Still, despite an incredibly clunky opening – which wastes a cute call back to Inside on a really poorly acted and distractingly shot setup for the remainder of the flick – I liked the way the film transitioned to a play on the boys adventure 80s flicks a la Goonies. Our lead trio of jerky youngsters are very believable as scamps, with fittingly dumb bro-y bonding dialogue and a good dynamic of nerdy one / mean one / devious one that doesn’t stray so far into stereotype that you don’t buy them hanging out with one another. Among the Living takes a little while to let these kids pal around town when they skip out on the final day of school, and though they do some pretty awful stuff – trying to set a barn on fire, for example – the movie sort of sits back without judgment: their actions aren’t cast as either “cool” or horrible, we’re just there to observe.
After running from their latest antic, they decide to check out an abandoned film studio – Blackwood Studios – which has a light Last House on the Left fake-town vibe to it, accompanying the aforementioned Inside reference and a truck that might as well have been the one from High Tension; the flick is stacking up these visual references while maintaining the summery skies and upbeat score of Stand By Me, a juxtaposition I was down with.

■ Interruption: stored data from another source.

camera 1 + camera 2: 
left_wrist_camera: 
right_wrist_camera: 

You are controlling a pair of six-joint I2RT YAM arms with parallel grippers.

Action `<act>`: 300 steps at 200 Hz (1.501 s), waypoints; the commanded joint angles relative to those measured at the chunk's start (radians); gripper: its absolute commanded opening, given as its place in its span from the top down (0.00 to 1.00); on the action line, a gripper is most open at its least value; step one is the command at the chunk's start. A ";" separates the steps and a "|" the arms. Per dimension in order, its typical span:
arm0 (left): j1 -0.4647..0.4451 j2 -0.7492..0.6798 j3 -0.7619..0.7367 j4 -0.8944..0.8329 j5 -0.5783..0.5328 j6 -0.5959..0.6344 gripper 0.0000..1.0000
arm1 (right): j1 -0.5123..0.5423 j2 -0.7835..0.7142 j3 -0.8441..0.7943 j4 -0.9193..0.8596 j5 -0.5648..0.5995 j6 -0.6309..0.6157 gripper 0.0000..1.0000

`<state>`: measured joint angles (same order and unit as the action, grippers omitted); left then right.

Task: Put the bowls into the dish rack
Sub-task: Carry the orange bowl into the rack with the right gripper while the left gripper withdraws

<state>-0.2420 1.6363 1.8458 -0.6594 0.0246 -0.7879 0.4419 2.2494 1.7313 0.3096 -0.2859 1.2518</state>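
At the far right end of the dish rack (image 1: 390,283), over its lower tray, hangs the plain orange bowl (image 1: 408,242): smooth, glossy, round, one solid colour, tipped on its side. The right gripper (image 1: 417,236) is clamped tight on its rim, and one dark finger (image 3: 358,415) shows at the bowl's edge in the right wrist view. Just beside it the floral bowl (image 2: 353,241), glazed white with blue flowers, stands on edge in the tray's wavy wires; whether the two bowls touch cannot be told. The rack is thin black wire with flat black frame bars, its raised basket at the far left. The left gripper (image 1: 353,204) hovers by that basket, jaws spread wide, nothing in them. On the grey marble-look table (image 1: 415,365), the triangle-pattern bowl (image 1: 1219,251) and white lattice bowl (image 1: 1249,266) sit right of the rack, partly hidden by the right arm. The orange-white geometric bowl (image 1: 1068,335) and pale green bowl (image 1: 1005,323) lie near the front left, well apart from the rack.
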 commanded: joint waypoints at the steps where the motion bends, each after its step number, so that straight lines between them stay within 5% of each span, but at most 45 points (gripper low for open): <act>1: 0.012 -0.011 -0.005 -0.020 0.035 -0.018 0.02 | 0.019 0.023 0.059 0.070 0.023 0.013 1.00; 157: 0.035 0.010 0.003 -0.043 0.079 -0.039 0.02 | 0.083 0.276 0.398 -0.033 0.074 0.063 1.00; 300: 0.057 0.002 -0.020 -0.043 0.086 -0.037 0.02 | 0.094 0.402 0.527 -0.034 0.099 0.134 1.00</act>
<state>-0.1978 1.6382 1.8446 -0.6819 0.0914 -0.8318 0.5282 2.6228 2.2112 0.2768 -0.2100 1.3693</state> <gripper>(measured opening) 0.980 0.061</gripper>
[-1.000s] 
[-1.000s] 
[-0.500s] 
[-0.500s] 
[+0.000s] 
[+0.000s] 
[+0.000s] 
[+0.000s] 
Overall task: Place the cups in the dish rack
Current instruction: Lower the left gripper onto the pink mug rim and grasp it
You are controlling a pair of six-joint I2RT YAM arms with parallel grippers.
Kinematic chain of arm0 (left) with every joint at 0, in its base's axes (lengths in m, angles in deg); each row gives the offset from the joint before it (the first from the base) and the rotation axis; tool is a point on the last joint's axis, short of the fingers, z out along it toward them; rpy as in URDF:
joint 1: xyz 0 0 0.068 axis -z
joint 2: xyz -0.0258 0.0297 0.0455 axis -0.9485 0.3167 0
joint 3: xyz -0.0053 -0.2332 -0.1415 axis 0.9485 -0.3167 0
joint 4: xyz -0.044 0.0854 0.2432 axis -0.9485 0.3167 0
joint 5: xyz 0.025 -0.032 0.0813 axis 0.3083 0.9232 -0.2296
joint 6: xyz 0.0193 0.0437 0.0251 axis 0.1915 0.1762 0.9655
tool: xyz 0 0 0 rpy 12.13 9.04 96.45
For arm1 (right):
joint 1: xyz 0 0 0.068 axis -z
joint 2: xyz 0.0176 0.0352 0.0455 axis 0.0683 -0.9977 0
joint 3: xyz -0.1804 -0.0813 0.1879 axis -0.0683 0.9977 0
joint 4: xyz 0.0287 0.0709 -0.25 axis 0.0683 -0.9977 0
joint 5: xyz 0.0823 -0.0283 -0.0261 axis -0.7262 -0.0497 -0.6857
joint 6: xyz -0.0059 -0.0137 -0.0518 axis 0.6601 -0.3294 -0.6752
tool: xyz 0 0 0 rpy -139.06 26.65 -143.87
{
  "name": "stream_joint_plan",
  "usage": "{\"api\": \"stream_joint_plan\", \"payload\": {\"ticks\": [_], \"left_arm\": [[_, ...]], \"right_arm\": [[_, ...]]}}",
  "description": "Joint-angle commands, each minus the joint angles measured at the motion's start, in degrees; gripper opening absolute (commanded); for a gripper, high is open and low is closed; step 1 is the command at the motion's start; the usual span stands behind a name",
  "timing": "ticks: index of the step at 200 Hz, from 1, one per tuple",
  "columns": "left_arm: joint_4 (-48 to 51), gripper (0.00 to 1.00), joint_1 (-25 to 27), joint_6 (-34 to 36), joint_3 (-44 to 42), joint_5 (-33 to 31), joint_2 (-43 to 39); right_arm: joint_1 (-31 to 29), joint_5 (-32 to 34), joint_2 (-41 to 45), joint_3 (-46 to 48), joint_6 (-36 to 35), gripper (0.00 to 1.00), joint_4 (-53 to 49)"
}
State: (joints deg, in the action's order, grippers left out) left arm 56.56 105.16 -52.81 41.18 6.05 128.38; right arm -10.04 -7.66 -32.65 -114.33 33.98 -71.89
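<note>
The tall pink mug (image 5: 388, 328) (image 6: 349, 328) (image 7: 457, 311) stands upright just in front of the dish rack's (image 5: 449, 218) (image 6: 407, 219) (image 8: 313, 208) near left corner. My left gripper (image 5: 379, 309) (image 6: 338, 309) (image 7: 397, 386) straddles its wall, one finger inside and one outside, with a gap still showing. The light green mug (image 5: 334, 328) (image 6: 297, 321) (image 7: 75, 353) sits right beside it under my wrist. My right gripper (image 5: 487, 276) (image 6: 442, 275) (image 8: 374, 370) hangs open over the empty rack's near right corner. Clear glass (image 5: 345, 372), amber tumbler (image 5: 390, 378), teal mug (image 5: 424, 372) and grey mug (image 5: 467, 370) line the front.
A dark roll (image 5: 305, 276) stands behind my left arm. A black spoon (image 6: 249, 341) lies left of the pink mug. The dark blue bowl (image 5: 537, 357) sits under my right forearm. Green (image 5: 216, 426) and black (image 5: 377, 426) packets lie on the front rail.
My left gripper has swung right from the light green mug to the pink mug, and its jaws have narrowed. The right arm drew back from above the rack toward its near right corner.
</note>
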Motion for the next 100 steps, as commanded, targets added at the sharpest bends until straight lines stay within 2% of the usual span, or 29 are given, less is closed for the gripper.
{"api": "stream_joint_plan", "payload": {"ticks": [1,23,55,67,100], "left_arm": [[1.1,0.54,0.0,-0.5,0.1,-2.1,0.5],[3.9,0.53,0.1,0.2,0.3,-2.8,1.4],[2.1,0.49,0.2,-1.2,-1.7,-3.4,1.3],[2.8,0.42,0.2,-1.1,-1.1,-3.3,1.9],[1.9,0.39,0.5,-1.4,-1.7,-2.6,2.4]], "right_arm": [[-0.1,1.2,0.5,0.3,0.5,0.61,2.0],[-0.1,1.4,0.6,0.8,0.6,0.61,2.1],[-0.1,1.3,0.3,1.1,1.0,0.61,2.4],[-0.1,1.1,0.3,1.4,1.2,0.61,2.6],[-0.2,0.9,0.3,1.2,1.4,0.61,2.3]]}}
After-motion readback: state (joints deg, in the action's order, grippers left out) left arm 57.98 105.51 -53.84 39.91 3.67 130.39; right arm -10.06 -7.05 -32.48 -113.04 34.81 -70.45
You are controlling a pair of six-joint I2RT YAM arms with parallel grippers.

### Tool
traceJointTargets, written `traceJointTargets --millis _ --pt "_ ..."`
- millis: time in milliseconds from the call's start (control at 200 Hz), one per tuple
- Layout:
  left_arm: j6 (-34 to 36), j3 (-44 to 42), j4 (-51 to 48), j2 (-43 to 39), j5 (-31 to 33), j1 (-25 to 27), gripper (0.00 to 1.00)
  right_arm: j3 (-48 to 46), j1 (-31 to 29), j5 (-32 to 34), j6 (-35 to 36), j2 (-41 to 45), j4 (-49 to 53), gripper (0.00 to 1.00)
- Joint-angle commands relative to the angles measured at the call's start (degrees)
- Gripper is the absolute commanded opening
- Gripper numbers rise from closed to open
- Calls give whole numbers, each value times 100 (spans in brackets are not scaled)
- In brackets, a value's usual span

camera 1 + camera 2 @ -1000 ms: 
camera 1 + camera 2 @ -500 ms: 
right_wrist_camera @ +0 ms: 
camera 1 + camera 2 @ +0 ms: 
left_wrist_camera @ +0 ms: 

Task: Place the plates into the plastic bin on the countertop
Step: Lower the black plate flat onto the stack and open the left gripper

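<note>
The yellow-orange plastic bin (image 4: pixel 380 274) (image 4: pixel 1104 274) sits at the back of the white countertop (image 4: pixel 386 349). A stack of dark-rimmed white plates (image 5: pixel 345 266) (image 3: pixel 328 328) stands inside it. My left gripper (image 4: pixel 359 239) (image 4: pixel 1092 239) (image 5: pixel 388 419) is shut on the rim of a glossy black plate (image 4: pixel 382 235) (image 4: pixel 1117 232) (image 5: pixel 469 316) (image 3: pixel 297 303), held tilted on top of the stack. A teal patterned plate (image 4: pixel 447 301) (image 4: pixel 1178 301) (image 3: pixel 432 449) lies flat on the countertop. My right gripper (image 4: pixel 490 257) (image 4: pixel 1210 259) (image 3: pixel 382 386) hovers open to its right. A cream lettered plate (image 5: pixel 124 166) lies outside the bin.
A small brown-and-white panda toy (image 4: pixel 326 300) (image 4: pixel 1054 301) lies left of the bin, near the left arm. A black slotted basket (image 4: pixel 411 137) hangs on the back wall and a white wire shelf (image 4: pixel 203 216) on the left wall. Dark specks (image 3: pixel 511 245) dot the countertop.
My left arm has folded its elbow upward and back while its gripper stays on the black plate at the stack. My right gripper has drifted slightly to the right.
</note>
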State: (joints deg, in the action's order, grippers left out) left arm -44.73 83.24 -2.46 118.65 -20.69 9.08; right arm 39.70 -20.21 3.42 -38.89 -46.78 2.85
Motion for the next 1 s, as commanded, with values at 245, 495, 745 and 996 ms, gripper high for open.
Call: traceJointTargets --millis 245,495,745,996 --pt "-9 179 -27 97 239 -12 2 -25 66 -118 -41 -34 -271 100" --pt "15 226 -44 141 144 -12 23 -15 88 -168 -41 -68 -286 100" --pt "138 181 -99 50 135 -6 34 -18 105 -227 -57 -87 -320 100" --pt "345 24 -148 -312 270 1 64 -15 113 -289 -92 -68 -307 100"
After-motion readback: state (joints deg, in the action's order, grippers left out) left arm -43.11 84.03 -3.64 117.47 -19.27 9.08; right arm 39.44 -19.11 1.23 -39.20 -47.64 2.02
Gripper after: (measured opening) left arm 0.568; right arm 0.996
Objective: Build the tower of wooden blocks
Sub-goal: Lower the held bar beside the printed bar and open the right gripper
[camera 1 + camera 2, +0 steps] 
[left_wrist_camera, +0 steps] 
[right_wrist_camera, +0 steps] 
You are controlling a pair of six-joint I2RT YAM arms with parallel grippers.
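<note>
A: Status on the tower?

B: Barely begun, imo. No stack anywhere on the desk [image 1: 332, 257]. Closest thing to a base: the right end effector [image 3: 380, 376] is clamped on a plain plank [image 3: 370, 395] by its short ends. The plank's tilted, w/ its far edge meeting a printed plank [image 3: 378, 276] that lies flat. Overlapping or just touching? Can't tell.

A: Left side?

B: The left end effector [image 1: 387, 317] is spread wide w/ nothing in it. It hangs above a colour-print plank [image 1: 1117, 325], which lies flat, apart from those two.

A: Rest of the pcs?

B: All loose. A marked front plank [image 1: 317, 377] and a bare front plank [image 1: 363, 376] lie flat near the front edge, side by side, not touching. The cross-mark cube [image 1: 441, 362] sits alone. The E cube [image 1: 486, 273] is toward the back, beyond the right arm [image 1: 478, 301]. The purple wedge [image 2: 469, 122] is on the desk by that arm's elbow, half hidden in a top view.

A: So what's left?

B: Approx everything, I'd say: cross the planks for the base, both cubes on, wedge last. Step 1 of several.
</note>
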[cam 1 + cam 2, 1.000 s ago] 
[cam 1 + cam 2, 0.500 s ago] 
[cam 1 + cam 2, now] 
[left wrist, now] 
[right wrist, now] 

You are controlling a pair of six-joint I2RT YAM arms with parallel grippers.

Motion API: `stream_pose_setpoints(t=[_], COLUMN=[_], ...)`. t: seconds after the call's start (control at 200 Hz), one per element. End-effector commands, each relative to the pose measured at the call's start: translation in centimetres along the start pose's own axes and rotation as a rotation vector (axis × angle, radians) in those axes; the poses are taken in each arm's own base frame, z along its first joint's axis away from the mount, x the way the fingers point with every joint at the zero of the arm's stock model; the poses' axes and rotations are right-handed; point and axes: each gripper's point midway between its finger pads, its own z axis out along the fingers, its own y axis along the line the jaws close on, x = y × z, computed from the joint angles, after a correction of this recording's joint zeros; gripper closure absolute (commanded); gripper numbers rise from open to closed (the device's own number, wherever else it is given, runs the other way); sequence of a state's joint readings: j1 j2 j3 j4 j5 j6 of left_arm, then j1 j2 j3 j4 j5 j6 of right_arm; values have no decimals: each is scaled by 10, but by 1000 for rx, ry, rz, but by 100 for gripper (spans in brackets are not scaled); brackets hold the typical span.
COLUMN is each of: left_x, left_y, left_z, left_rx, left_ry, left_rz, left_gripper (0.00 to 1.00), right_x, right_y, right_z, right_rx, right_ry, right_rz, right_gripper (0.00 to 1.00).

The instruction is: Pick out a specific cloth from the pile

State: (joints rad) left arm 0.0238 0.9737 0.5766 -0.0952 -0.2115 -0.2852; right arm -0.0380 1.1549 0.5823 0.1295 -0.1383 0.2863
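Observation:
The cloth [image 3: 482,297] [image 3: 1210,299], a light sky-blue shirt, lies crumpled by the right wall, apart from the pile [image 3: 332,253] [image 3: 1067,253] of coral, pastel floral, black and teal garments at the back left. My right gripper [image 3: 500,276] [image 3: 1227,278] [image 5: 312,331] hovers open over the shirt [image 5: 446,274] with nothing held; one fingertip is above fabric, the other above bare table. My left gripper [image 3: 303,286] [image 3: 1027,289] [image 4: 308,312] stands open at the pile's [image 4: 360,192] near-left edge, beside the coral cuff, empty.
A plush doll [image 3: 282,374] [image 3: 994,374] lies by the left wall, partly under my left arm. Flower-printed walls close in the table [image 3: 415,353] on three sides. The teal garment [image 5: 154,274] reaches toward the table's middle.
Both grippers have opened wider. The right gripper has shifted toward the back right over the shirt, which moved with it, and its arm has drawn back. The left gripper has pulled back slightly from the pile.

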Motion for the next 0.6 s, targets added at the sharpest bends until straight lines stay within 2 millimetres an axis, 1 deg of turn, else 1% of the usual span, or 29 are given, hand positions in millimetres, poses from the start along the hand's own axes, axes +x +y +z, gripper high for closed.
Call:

Alas, any purposefulness with the film’s construction soon goes out the window.
The boys discover devious things at Blackwood Studios, but instead of following this thread down a rabbit hole to complete the genre inversion, Among the Living jumps right into stupid slasher nonsense, with disbelieving cops, unexplained bad guy super powers (meaning they can jump from location to location in a blink), and one of the dumbest excuses for killing I’ve heard in recent memory: The kids saw us, and they’re going to bring the police here, so go to their homes and kill them. Good plan! And that’s what the remainder of the movie is about: our trio being stalked by the killer.
Going back to the vibe I got from Inside, of making a film on the notion of “people like blood, right?”, Among the Living pursues its violence without purpose or motivation, just relying on imagery it deems appropriate for the genre, completely forgetting to explore some potentially interesting concepts it had baked in, such as that one kid seemed to be lying about his broken-home living situation, and a stolen baby from the opening scene. There ends up being not much of a point to the whole Goonies bit, except because the 80s are in vogue, and the kills are lazy as well, pretending to be of a thriller variety – cutting away at the final moment – but then showing plenty of despicable on screen behavior anyway.
When I’m able to at least be entertained by a bad movie, that earns it some stars. But Among the Living actively bored me, not pursuing any one of its few touched-on genres effectively, and choosing to go for a visuals-first approach that fails due to the general sloppiness or genericness of those visuals.